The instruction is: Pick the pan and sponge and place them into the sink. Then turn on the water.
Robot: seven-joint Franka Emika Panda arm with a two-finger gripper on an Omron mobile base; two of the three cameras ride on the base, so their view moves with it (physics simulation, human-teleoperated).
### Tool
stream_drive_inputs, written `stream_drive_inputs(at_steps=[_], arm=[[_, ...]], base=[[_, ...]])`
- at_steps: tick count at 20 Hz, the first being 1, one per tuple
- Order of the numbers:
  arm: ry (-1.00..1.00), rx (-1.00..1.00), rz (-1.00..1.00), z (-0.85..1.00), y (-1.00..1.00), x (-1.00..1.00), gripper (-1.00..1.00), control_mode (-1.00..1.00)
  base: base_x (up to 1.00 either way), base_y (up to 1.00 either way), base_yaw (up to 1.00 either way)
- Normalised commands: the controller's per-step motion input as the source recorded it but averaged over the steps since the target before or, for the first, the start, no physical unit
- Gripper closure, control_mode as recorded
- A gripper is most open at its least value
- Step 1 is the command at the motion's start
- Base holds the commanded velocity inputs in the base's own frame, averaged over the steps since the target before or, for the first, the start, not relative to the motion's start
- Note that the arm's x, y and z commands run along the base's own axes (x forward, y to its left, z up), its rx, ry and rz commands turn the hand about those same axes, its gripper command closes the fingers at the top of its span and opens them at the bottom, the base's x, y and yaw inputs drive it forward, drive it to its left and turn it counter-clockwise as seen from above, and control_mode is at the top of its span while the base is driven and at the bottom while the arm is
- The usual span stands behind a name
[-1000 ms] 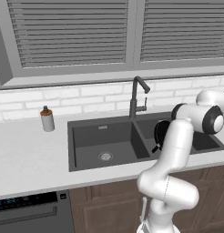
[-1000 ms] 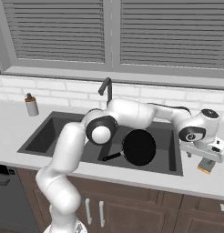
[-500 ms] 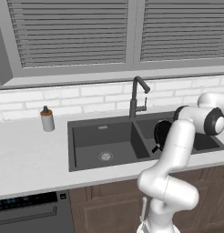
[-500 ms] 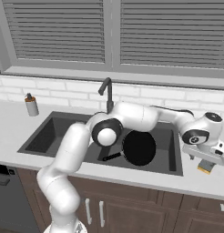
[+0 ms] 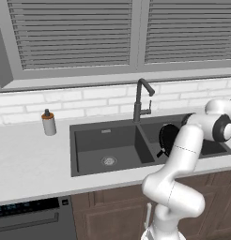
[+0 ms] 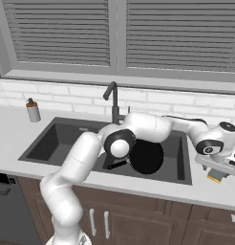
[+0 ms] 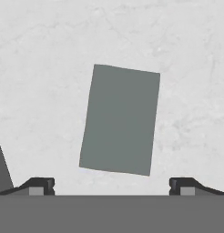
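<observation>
The tool (image 7: pixel 111 191) hung with its fingers spread wide directly above the sponge (image 7: pixel 119 119) on the desk (image 7: pixel 50 54) — likely soft and light, best pinched across its narrow sides — while the pan (image 6: pixel 146 157) lay in the sink (image 6: pixel 184 165).

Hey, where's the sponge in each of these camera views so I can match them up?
Left base view: I can't make it out.
Right base view: the sponge lies on the counter right of the sink, under the pincer.
Hand view: the sponge, grey top up, centre, between the open fingertips.
Shared landmark: the pale counter.
</observation>
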Motion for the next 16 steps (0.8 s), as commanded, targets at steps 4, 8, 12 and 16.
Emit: stream_drive_inputs(at_steps=[4,8,12,16], arm=[[0.02,0.00,0.00,-0.20,-0.06,0.16,-1.00,-1.00],[0.05,0.03,0.00,-0.14,-0.05,0.09,-1.00,-1.00],[0.04,0.02,0.00,-0.17,-0.04,0.08,-1.00,-1.00],[0.05,0.01,0.00,-0.17,-0.02,0.08,-1.00,-1.00]], base=[[0.00,0.00,0.00],[0.00,0.00,0.00],[0.00,0.00,0.00],[0.00,0.00,0.00]])
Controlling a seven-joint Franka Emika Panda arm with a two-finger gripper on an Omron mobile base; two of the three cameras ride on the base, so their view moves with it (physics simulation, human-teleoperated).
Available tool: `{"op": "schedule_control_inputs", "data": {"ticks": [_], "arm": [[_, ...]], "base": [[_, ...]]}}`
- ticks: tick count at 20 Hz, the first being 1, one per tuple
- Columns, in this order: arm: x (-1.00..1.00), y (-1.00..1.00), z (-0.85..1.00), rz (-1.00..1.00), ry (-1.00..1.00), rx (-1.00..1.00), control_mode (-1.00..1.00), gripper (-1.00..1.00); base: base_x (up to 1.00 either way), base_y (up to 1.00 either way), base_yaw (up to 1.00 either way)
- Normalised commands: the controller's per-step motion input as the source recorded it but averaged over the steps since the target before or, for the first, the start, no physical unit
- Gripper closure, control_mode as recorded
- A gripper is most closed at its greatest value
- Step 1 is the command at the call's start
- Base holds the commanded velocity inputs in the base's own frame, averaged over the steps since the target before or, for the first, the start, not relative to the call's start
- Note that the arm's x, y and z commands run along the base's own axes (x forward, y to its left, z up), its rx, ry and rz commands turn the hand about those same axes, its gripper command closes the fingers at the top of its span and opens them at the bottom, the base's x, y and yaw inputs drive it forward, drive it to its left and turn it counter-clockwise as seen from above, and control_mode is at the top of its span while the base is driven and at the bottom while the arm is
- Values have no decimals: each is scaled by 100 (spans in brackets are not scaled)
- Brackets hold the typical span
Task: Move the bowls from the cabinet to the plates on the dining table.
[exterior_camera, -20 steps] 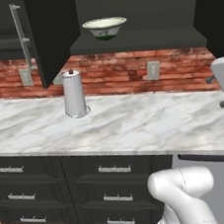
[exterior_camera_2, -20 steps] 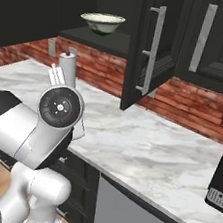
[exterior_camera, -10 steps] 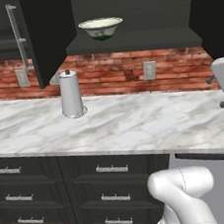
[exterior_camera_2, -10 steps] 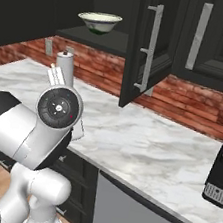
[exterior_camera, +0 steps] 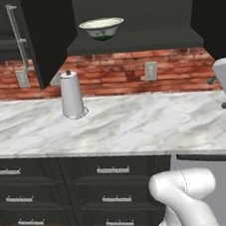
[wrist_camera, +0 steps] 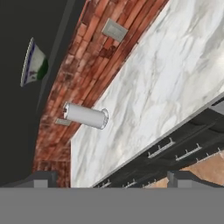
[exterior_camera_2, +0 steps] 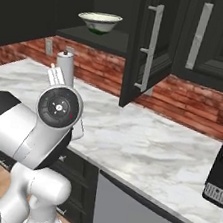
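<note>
The view has slid sideways past the paper-towel roll (exterior_camera: 71,96) – the base is driving – bringing the cream bowl (exterior_camera: 101,28) in the open cabinet (exterior_camera_2: 149,48) closer, pincer (wrist_camera: 112,181) wide, empty.

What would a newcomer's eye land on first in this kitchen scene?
A cream bowl with green markings sits alone on the shelf of the open black cabinet, above the brick wall. Below it, a paper towel roll stands upright on the marble counter.
</note>
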Motion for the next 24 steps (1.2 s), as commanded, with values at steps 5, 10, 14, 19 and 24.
{"op": "schedule_control_inputs", "data": {"ticks": [5, 10, 14, 19, 24], "arm": [[0, 0, 0, 0, 0, 0, 100, -100], [0, 0, 0, 0, 0, 0, 100, -100], [0, 0, 0, 0, 0, 0, 100, -100], [0, 0, 0, 0, 0, 0, 100, -100], [0, 0, 0, 0, 0, 0, 100, -100]], "base": [[0, 3, -25], [0, 0, -25], [0, 0, -25], [0, 0, -25], [0, 0, -25]]}}
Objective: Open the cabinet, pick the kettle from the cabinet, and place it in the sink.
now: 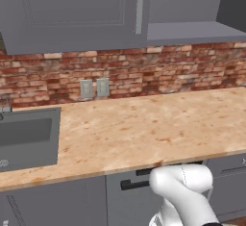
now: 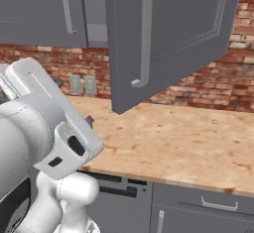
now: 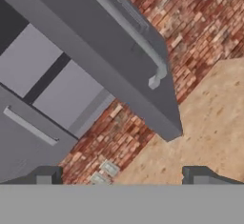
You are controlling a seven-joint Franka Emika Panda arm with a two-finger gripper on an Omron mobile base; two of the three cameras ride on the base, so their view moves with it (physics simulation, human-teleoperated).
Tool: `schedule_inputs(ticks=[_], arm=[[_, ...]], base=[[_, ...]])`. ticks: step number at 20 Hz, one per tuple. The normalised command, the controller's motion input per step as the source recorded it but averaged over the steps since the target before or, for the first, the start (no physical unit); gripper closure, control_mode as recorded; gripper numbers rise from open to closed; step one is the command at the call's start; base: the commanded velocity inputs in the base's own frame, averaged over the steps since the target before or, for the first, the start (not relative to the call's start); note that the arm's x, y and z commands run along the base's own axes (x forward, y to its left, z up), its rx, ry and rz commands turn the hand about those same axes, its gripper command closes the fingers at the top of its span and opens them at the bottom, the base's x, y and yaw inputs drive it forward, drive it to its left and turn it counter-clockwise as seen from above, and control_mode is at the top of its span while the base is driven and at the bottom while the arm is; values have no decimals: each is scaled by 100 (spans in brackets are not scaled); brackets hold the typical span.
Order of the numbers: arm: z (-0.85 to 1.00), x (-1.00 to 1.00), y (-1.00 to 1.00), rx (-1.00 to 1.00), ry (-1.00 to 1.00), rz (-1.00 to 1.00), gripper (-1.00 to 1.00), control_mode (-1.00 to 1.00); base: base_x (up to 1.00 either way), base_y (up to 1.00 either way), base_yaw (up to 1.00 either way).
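The dark grey cabinet (image 1: 72, 13) hangs above the counter. Its left door (image 2: 39, 9) is closed. Its right door (image 2: 173, 29) stands swung out over the counter, its long grey bar handle (image 2: 144, 33) facing me. In the hand view that open door (image 3: 100, 51) appears edge-on, with grey inner panels (image 3: 43, 75) of the cabinet to its left. The kettle is hidden from these views. The sink (image 1: 26, 138) is sunk into the counter at the far left. My gripper (image 3: 121, 178) is open, holds nothing, and sits below the cabinet, apart from the door.
A marbled beige counter (image 1: 144, 129) runs along a red brick wall (image 1: 168, 71) with two grey outlets (image 1: 94, 88). Grey lower drawers and doors (image 2: 198, 207) sit under the counter edge. The swung-out door overhangs the counter's middle.
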Motion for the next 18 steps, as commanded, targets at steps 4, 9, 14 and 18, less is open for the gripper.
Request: schedule_inputs(ticks=[4,9,14,18], arm=[[0,-30,46,0,0,-23,-100,-100],[3,4,47,0,0,-29,-100,-100],[9,21,43,0,4,-31,-100,-100],[14,36,36,0,7,-22,-100,-100]], base=[[0,0,0],[0,0,0],[0,0,0],[0,0,0]])
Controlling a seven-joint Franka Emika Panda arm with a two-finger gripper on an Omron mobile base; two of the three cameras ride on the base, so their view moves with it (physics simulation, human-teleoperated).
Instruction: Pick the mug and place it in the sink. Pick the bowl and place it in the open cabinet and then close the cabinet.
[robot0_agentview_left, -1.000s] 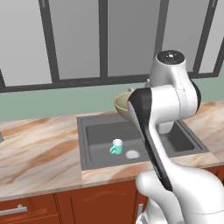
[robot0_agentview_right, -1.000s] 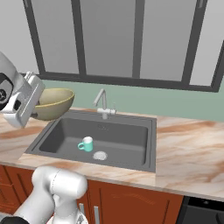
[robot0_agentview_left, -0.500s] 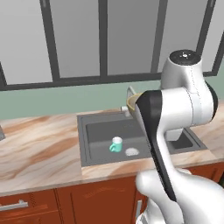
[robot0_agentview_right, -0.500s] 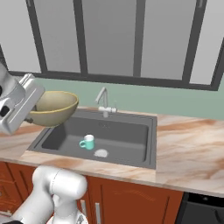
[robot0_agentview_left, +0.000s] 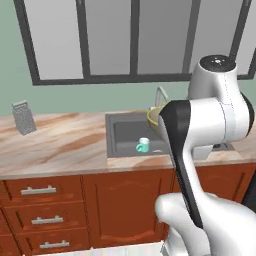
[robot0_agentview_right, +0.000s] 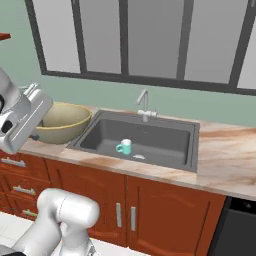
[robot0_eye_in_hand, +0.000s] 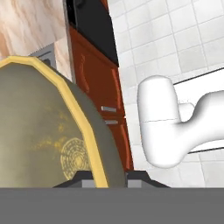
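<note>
Jaws were nearly closed, pinching the thin rim of the bowl (robot0_eye_in_hand: 48, 127); in the hand view the gripper (robot0_eye_in_hand: 104, 177) tips sat either side of the yellow edge, one inside, one outside. In the right base view the bowl (robot0_agentview_right: 60, 122) hung off the hand, above the counter (robot0_agentview_right: 225, 160) edge just left of the sink (robot0_agentview_right: 107, 131), tilted a bit.

Risk, as I judged it: a rim-only pinch on a wide bowl, so a fast swing could make it pivot or slip out. A wide bowl could also clip the cabinet frame or shelf on entry.

The mug (robot0_agentview_right: 124, 147) stood upright in the sink near the drain, so that part looked done. The bowl wasn't yet in the cabinet.
</note>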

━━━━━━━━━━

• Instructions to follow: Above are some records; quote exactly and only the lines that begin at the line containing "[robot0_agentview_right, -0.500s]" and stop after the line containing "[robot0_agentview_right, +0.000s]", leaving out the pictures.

• Worked solution:
[robot0_agentview_right, -0.500s] 
[robot0_agentview_left, +0.000s] 
[robot0_agentview_right, +0.000s] 

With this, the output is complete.